In French it is called café allongé.[1]

A caffè lungo should not be mistaken for an caffè americano, which is an Italian style coffee with hot water added to it, or a long black, which is hot water with a short black added to it (inverse order to Americano; done so to preserve the crema).

In the lungo, all the water is brewed, and the lungo is generally shorter than an Americano or a long black.

A significantly longer drink, comparable in size to an Americano or long black, rare in the Anglosphere, is the caffè crema, which, like the lungo, is all brewed water, but is about twice as long as a lungo.

Flavour

A lungo is less strong, but more bitter, because the additional hot water passing through the ground coffee extracts components that would normally remain undissolved. The more water is passed through the coffee grounds, the more bitter and watery the shot tastes. Conversely, using less water than normal produces a stronger, richer shot known as a ristretto.

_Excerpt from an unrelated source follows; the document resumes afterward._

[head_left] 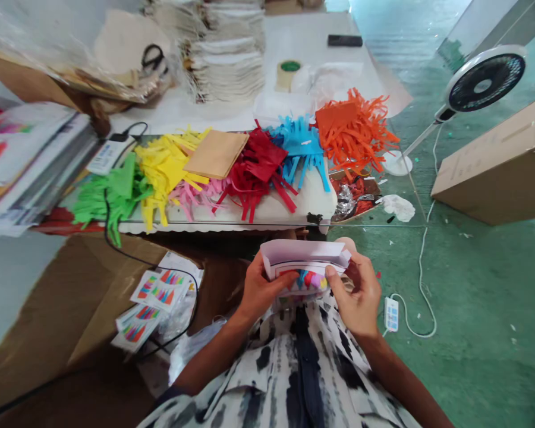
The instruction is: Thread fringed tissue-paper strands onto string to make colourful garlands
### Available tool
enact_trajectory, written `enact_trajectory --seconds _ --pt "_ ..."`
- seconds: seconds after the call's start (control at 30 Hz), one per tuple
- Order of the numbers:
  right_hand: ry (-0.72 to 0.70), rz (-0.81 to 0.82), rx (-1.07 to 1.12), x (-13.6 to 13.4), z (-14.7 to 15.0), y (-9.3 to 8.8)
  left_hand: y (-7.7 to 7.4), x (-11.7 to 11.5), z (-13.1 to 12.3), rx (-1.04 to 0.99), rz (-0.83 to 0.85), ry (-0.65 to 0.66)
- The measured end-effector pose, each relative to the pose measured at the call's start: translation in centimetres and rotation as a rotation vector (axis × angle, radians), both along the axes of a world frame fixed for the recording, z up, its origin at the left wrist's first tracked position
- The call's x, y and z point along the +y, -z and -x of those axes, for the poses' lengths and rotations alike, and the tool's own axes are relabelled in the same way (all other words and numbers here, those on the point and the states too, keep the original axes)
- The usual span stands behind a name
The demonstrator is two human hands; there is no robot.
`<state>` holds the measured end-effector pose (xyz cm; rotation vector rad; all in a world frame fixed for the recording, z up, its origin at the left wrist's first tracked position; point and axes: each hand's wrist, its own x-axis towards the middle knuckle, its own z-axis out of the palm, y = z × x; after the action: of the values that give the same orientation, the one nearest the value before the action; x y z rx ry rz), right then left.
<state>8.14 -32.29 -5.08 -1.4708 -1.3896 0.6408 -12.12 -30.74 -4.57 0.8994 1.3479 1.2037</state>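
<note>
Both my hands hold a folded white paper card (304, 257) with a colourful printed picture, close to my body over my patterned shirt. My left hand (259, 289) grips its left side, thumb on the printed face. My right hand (359, 291) pinches the right side, thumb on the print. Ahead on the table edge lie piles of fringed cut paper: green (111, 199), yellow (164, 169), pink (196, 196), red (258, 169), blue (301, 145) and orange (354, 128).
A tan envelope (216, 153) lies on the paper piles. Printed cards (154, 303) sit on a brown cardboard box at lower left. Stacked cloth bags (225, 59), a tape roll (288, 74), a floor fan (481, 83) and a large carton (499, 163) stand around. A white power strip (391, 314) lies on the green floor.
</note>
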Motion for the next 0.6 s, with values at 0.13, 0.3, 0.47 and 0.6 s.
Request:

As the amount of water is increased or decreased relative to a normal shot, the composition of the shot changes, because not all flavour components of coffee dissolve at the same rate. For this reason, a long or short shot will not contain the same ratio of components that a normal shot contains. Therefore, a ristretto is not simply twice as "strong" as a regular shot, nor is a lungo simply half the strength. Moreover, since espresso is brewed under pressure, a lungo does not have the same taste or composition as coffee produced by other methods, even when made with the same ratio of water and ground coffee.

Brewing

There is no universally agreed distinction between ristretto, normale, and lungo;[2] these are instead relative terms and form a gradient. Nevertheless, a rough guide is a brewing ratio of 1:1 for ristretto, 1:2 for normale, and 1:3–1:4 for lungo[3] – a doppio ristretto thus being 30 ml/1 oz (the foamy crema slightly increases this volume), normale being 60 ml/2 oz, and lungo being 90–120 ml/3–4 oz. By contrast, a caffè crema will be approximately 180 ml/6 oz.